- Problem requirements
What is needed is the whole of the data, set down exactly.

- Input material
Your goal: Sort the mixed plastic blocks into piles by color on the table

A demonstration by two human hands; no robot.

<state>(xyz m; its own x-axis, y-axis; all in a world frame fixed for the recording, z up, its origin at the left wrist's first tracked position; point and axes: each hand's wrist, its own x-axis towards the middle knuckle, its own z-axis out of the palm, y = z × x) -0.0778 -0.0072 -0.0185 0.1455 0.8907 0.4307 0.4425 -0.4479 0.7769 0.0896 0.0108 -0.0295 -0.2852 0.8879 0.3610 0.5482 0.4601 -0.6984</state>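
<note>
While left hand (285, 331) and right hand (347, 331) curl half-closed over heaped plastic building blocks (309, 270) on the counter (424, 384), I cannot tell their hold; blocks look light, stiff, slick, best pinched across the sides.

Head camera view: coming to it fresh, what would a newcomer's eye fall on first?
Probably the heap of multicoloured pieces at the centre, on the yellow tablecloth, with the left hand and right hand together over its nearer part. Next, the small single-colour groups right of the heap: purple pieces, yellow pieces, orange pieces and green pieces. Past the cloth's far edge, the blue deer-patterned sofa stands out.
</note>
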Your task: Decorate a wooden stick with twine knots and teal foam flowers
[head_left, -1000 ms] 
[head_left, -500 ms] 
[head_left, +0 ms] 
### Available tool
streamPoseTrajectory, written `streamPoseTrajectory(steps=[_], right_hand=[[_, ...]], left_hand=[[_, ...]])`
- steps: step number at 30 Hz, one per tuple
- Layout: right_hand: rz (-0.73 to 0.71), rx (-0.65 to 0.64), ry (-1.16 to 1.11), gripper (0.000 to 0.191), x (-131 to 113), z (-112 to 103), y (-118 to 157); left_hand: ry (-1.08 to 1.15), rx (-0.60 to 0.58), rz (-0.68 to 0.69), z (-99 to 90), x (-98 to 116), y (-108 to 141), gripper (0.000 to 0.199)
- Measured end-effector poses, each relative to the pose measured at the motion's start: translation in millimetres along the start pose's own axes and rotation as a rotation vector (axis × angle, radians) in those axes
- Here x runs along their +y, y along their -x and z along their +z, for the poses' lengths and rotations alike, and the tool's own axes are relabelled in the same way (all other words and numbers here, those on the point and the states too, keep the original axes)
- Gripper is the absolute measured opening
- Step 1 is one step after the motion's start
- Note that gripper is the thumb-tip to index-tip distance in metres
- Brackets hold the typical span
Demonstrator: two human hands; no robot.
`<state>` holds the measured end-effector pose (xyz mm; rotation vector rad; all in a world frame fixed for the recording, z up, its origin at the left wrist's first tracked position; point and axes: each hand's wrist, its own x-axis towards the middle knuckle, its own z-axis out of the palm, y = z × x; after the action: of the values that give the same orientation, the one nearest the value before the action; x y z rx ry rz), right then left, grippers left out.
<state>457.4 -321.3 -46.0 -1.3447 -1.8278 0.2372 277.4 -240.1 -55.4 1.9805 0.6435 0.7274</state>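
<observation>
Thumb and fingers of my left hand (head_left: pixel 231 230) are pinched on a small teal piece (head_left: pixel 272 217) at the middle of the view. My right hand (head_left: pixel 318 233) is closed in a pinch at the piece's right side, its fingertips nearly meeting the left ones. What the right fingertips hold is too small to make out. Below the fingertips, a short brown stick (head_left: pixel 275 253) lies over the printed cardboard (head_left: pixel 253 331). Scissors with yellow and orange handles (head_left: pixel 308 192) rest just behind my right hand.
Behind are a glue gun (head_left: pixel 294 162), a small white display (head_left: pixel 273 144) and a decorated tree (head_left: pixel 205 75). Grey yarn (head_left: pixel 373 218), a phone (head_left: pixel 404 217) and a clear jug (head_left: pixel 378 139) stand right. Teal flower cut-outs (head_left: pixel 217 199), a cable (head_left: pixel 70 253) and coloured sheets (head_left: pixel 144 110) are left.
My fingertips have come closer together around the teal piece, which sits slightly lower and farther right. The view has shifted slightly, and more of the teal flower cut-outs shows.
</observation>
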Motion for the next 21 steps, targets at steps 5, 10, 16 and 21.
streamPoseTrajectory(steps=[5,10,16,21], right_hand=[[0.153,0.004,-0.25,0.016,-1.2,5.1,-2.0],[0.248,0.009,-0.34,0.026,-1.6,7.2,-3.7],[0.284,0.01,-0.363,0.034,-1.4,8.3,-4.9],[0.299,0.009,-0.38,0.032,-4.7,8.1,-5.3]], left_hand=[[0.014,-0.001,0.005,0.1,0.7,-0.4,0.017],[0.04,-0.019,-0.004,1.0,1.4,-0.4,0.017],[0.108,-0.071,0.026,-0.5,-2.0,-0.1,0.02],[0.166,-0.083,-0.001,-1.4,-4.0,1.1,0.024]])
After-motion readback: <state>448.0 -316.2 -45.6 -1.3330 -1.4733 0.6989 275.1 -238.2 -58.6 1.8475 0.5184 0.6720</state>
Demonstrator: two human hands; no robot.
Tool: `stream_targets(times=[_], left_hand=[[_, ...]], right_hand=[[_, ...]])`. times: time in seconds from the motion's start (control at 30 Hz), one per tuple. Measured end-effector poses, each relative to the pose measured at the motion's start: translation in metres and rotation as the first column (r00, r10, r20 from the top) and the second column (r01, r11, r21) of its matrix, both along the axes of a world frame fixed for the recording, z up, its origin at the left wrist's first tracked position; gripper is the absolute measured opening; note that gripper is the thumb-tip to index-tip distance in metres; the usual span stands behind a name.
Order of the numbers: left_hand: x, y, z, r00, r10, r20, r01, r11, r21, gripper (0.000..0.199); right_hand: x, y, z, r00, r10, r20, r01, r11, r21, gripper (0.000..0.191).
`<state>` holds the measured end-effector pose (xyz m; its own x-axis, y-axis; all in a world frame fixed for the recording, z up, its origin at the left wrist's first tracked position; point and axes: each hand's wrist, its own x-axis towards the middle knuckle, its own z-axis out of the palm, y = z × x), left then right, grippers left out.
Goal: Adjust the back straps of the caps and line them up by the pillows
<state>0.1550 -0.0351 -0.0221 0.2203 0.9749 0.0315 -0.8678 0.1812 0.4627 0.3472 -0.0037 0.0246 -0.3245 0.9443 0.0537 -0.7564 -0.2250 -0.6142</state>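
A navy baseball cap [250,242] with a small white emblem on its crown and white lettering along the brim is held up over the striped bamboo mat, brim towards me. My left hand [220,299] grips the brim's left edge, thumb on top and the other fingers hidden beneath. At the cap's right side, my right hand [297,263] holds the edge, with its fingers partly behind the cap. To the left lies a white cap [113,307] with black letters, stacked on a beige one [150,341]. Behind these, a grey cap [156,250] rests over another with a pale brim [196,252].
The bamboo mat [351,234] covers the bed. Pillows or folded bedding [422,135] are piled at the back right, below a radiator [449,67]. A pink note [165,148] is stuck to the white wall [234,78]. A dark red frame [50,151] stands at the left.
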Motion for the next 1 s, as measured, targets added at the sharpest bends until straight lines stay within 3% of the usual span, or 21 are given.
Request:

- Your solution
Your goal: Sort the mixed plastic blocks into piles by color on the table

A demonstration by two human hands; no robot.

<state>(xyz m; its own x-axis, y-axis; all in a world frame fixed for the recording, z up, its origin at the left wrist's first tracked position; point and axes: each hand's wrist, its own x-axis towards the middle knuckle, its own z-axis out of the palm, y = z × x) -0.0778 -0.0072 -0.0185 0.1455 0.8907 0.4307 0.4425 -0.4479 0.7769 0.0896 0.0108 -0.0295 -0.2852 0.8879 0.3610 0.5482 0.4601 -0.6984</state>
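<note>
While left hand (285, 331) and right hand (347, 331) curl half-closed over heaped plastic building blocks (309, 270) on the counter (424, 384), I cannot tell their hold; blocks look light, stiff, slick, best pinched across the sides.

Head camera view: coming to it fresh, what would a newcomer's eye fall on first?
Probably the heap of multicoloured pieces at the centre, on the yellow tablecloth, with the left hand and right hand together over its nearer part. Next, the small single-colour groups right of the heap: purple pieces, yellow pieces, orange pieces and green pieces. Past the cloth's far edge, the blue deer-patterned sofa stands out.
</note>
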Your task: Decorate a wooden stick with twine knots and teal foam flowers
[head_left, -1000 ms] 
[head_left, -500 ms] 
[head_left, +0 ms] 
### Available tool
streamPoseTrajectory, written `streamPoseTrajectory(steps=[_], right_hand=[[_, ...]], left_hand=[[_, ...]])`
- steps: step number at 30 Hz, one per tuple
- Layout: right_hand: rz (-0.73 to 0.71), rx (-0.65 to 0.64), ry (-1.16 to 1.11), gripper (0.000 to 0.191), x (-131 to 113), z (-112 to 103), y (-118 to 157); left_hand: ry (-1.08 to 1.15), rx (-0.60 to 0.58), rz (-0.68 to 0.69), z (-99 to 90), x (-98 to 116), y (-108 to 141), gripper (0.000 to 0.199)
- Measured end-effector poses, each relative to the pose measured at the motion's start: translation in millimetres along the start pose's own axes and rotation as a rotation vector (axis × angle, radians) in those axes
- Here x runs along their +y, y along their -x and z along their +z, for the poses' lengths and rotations alike, and the tool's own axes are relabelled in the same way (all other words and numbers here, those on the point and the states too, keep the original axes)
- Gripper is the absolute measured opening
- Step 1 is one step after the motion's start
- Note that gripper is the thumb-tip to index-tip distance in metres
- Brackets hold the typical span
Demonstrator: two human hands; no robot.
`<state>` holds the measured end-effector pose (xyz mm; rotation vector rad; all in a world frame fixed for the recording, z up, its origin at the left wrist's first tracked position; point and axes: each hand's wrist, its own x-axis towards the middle knuckle, its own z-axis out of the palm, y = z × x; after the action: of the values that give the same orientation, the one nearest the value before the action; x y z rx ry rz), right then left, grippers left out.
<state>457.4 -321.3 -46.0 -1.3447 -1.8278 0.2372 277.4 -240.1 -55.4 1.9805 0.6435 0.7274</state>
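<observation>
Thumb and fingers of my left hand (head_left: pixel 231 230) are pinched on a small teal piece (head_left: pixel 272 217) at the middle of the view. My right hand (head_left: pixel 318 233) is closed in a pinch at the piece's right side, its fingertips nearly meeting the left ones. What the right fingertips hold is too small to make out. Below the fingertips, a short brown stick (head_left: pixel 275 253) lies over the printed cardboard (head_left: pixel 253 331). Scissors with yellow and orange handles (head_left: pixel 308 192) rest just behind my right hand.
Behind are a glue gun (head_left: pixel 294 162), a small white display (head_left: pixel 273 144) and a decorated tree (head_left: pixel 205 75). Grey yarn (head_left: pixel 373 218), a phone (head_left: pixel 404 217) and a clear jug (head_left: pixel 378 139) stand right. Teal flower cut-outs (head_left: pixel 217 199), a cable (head_left: pixel 70 253) and coloured sheets (head_left: pixel 144 110) are left.
My fingertips have come closer together around the teal piece, which sits slightly lower and farther right. The view has shifted slightly, and more of the teal flower cut-outs shows.
</observation>
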Motion for the next 21 steps, targets at steps 5, 10, 16 and 21.
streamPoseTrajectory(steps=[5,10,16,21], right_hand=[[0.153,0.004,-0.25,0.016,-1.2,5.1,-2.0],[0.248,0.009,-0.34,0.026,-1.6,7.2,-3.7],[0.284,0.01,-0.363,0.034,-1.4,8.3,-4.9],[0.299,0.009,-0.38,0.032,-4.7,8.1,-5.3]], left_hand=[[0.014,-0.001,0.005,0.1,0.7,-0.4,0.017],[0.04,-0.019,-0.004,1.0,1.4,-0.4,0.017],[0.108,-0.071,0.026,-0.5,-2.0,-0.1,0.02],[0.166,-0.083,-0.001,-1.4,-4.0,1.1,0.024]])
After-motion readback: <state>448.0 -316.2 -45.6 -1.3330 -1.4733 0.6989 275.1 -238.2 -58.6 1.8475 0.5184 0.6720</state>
Demonstrator: two human hands; no robot.
Tool: `stream_targets(times=[_], left_hand=[[_, ...]], right_hand=[[_, ...]])`. times: time in seconds from the motion's start (control at 30 Hz), one per tuple. Measured end-effector poses, each relative to the pose measured at the motion's start: translation in metres and rotation as the first column (r00, r10, r20 from the top) and the second column (r01, r11, r21) of its matrix, both along the axes of a world frame fixed for the recording, z up, its origin at the left wrist's first tracked position; gripper is the absolute measured opening; note that gripper is the thumb-tip to index-tip distance in metres; the usual span stands behind a name.
Order of the numbers: left_hand: x, y, z, r00, r10, r20, r01, r11, r21, gripper (0.000..0.199); right_hand: x, y, z, r00, r10, r20, r01, r11, r21, gripper (0.000..0.191).
`<state>` holds the measured end-effector pose (xyz m; its own x-axis, y-axis; all in a world frame fixed for the recording, z up, its origin at the left wrist's first tracked position; point and axes: each hand's wrist, its own x-axis towards the middle knuckle, its own z-axis out of the palm, y = z × x), left then right, grippers left out.
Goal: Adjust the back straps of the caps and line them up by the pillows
<state>0.1550 -0.0351 -0.0221 0.2203 0.9749 0.0315 -0.8678 0.1812 0.4627 0.3472 -0.0037 0.0246 -0.3245 0.9443 0.0537 -0.7564 -0.2250 -0.6142</state>
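A navy baseball cap [250,242] with a small white emblem on its crown and white lettering along the brim is held up over the striped bamboo mat, brim towards me. My left hand [220,299] grips the brim's left edge, thumb on top and the other fingers hidden beneath. At the cap's right side, my right hand [297,263] holds the edge, with its fingers partly behind the cap. To the left lies a white cap [113,307] with black letters, stacked on a beige one [150,341]. Behind these, a grey cap [156,250] rests over another with a pale brim [196,252].
The bamboo mat [351,234] covers the bed. Pillows or folded bedding [422,135] are piled at the back right, below a radiator [449,67]. A pink note [165,148] is stuck to the white wall [234,78]. A dark red frame [50,151] stands at the left.
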Motion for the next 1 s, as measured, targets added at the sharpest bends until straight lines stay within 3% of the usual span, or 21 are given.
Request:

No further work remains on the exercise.